Depuis près de dix ans, à travers sa série Le Silence de la vallée, Pierre Rahier documente son environnement familial dans une vallée tranquille non loin de Namur. En images, il saisit le silence assourdissant qui règne dans les forêts et les dénivelés qui l’entourent et les interactions entre l’humain·e et le paysage dans lequel iel évolue.

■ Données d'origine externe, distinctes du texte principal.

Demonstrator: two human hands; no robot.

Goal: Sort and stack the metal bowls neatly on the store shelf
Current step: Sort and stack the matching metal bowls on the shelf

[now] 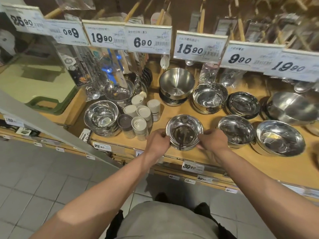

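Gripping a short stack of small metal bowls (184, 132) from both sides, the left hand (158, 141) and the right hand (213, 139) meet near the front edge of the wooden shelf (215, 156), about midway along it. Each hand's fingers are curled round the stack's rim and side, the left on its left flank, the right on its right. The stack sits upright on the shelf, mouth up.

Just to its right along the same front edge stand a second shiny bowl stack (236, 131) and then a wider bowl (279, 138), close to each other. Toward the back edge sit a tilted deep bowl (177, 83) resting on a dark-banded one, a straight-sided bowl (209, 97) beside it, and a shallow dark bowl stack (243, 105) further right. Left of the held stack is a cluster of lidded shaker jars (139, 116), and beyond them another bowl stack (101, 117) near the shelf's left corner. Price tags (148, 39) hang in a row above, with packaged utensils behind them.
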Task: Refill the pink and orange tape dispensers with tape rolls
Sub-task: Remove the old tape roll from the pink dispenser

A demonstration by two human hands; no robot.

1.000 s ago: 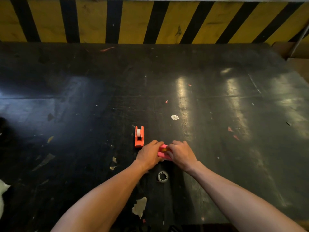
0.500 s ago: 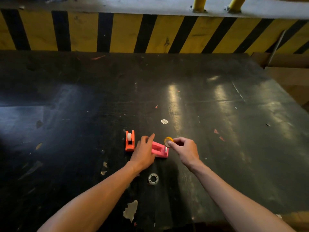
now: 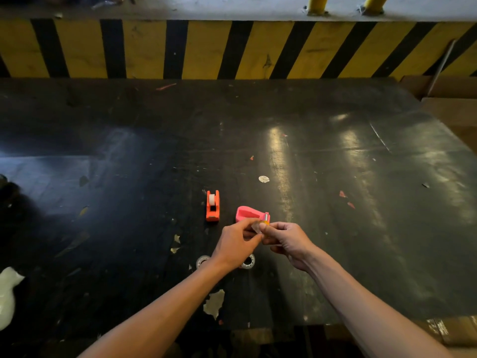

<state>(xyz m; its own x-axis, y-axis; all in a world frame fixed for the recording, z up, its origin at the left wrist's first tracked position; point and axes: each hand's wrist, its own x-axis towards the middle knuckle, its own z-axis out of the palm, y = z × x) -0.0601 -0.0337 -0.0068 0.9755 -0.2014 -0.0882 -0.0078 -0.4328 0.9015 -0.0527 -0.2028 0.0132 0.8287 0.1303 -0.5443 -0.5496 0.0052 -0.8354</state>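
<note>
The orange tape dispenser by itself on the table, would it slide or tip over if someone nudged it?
The orange tape dispenser looks like small moulded plastic, so probably light and quick to slide on the glossy table. It is narrow and upright, so a sideways nudge might tip it.

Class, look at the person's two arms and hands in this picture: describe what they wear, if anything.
Both forearms are bare up to the frame's edge: no sleeves show. The left hand and right hand wear no gloves, and no watch, bracelet or ring shows on either wrist or the visible fingers.
</note>
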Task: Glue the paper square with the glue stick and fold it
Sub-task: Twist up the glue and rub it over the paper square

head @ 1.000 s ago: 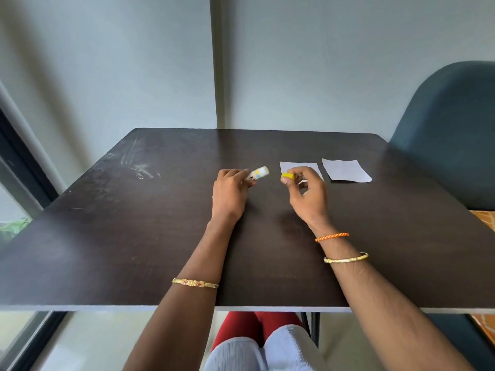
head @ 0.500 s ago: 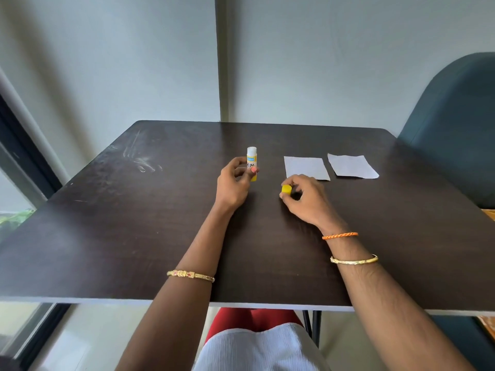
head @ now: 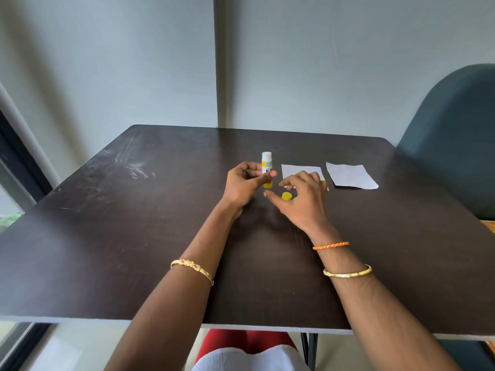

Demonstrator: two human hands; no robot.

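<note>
Head view: glue stick (head: pixel 267 170) held upright by left hand (head: pixel 241 187), fingers wrapped round its body. Cap (head: pixel 286 196) stands on tabletop (head: pixel 134 236) under right hand (head: pixel 301 199), fingers spread, nothing gripped. Paper square (head: pixel 296 171) lies flat just beyond; prob. thin, floppy, best lifted by a corner.

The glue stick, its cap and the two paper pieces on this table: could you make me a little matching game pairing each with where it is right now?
Things:
1. glue stick
2. yellow cap
3. nearer paper piece
4. farther paper piece

Places:
A. lying alone toward the table's right side, beside the blue chair
B. held upright in the left hand
C. standing on the table under the right hand's spread fingers
D. flat on the table, partly hidden behind the right hand

Pairs: 1-B, 2-C, 3-D, 4-A
</note>
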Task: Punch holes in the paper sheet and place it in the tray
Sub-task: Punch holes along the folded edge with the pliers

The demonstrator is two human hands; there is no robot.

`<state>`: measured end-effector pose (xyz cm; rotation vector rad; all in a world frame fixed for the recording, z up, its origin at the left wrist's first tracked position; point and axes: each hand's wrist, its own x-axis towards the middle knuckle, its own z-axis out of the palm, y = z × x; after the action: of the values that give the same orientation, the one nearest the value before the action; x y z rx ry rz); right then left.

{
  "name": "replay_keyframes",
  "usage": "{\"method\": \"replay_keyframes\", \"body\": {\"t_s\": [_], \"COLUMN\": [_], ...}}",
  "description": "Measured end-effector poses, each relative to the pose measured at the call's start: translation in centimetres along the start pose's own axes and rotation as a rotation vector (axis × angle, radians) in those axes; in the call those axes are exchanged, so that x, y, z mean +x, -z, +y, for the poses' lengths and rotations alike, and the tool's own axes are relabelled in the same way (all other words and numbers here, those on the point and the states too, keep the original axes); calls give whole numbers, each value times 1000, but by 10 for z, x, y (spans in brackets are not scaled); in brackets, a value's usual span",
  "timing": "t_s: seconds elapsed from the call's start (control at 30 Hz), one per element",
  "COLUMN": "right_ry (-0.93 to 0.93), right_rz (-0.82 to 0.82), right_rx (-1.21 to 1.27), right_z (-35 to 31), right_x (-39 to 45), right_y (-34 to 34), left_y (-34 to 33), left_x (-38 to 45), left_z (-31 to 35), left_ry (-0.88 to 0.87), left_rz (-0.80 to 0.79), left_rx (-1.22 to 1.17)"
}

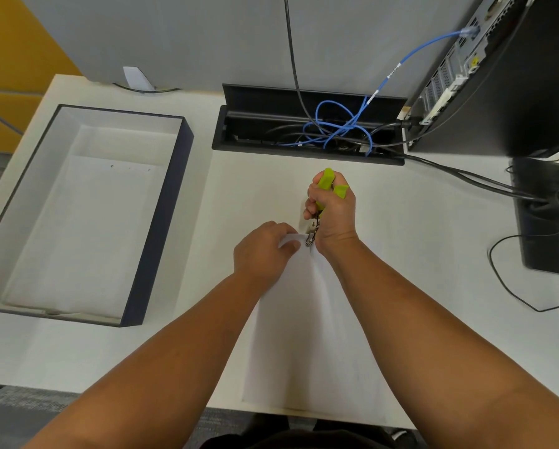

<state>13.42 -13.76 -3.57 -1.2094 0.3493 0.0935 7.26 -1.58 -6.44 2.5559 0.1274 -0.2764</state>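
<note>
A white paper sheet (307, 335) lies lengthwise on the desk between my forearms, its near end at the desk's front edge. My left hand (263, 249) pinches its far edge, thumb on top. My right hand (331, 212) is closed around a hole punch (326, 184) with lime-green handles; its metal jaws (310, 238) bite the sheet's far edge just right of my left thumb. The tray (161, 202), a dark-walled box with a white inside, stands at the left and holds a punched sheet (77, 234).
An open black cable hatch (307, 124) full of blue and black cables is set into the desk behind my hands. A computer tower (485, 76) and a monitor base (547, 215) with trailing cables stand at the right. A grey partition rises behind.
</note>
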Motion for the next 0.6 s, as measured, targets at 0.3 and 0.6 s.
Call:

Des enfants qui rient et qui interagissent avec des animaux – vivants ou morts. Des pans de montagnes aux courbes délicates. Des arbres élancés et des herbes dansantes. Des oiseaux dans le ciel et des ombres. Ces chapitres racontent l’histoire singulière d’une vallée calme et paisible en Belgique, dont le narrateur est Pierre Rahier. Le photographe, qui s’est formé il y a quelques années au Club photo de Namur, s’est emparé de son quotidien comme toile de fond de ses projets artistiques. « Mon appareil photo me sert de journal », confie-t-il. Poussant la porte de sa propre intimité, il compose Le Silence de la vallée. « Ce sont mes enfants et ma compagne sur les images. Elles sont toutes prises chez nous ou dans un rayon très proche, ajoute-t-il. C’est un travail qui s’est déroulé sur le long terme, une dizaine d’années. Je continue de photographier parce que ça m’intéresse. » Sans prétendre vouloir faire passer un message particulier, l’auteur cherche à replacer l’humain·e dans son environnement. Pour le faire, il s’appuie sur son contexte familial, au cœur de la nature et aux frontières du monde animal. Dans un échange amusé, Pierre Rahier saisit les moments espiègles de ses deux enfants, le jeu et les rires, la forêt qui peuple les sommets dans un monochrome contrasté et brumeux. « C’est un peu comme ça que j’ai fait poser mon fils – quand il était encore petit – devant la cabane qu’on avait construite au fond du jardin, avec une peau de renard sur la tête », se remémore-t-il.
Le silence est éloquent
Face à l’adversité de la vallée, le son du silence résonne. Ces moments de tranquillité sur les falaises, dans la brume, à l’aube sont pour Pierre Rahier d’une importance inouïe. Ils constituent l’essence même de sa série. « Je pense que la photographie est silencieuse, remarque l’artiste. Quand tu regardes une image, tu n’entends rien, tu ne peux que t’imaginer des bruits qui, par ailleurs, te seront propres. » L’insonorité est elle-même en opposition avec les murmures qui enveloppent la nature. Une branche qui craque, des oiseaux qui chantent, une moto qui roule sur le flanc de la montagne, le vent qui siffle, une bête pleine de vie dont le souffle est coupé court. Cette dualité entre le chahut et le mutisme du paysage s’exprime sur les images de Pierre Rahier. Une biche morte sur un chemin incarne le passage du bruit au calme. « C’est ma fille, lors d’une promenade qui l’a remarquée. Je ne sais pas de quoi elle a péri, mais il n’est pas impossible qu’elle se soit pris une balle de chasseur·euse, pense l’artiste. J’y suis retourné la nuit avec un flash et je l’ai photographiée sous différents angles. » Jouant avec la composition, neuf images deviennent une seule entité. Un fil conducteur se dessine, les êtres dialoguent entre eux, avec le paysage, naturel ou construit, avec les sons et les silences. « Emparez-vous du travail si ça vous intéresse, et puis imaginez-vous ce que vous voulez. Peu importe si ça vous touche, mais pourvu que ça vous touche », conclut-il, empli de gaieté.